BRIEF –
Read the listing below and copy out each line where the word "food" occurs.

DATASET EXCERPT –
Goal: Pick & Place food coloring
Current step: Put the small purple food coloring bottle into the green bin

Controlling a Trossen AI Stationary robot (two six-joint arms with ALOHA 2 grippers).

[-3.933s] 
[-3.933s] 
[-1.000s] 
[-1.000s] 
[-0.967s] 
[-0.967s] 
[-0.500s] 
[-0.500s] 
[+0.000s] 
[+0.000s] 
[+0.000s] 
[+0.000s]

COMPLETED EXERCISE –
Goal: Pick & Place food coloring
Current step: Put the small purple food coloring bottle into the green bin

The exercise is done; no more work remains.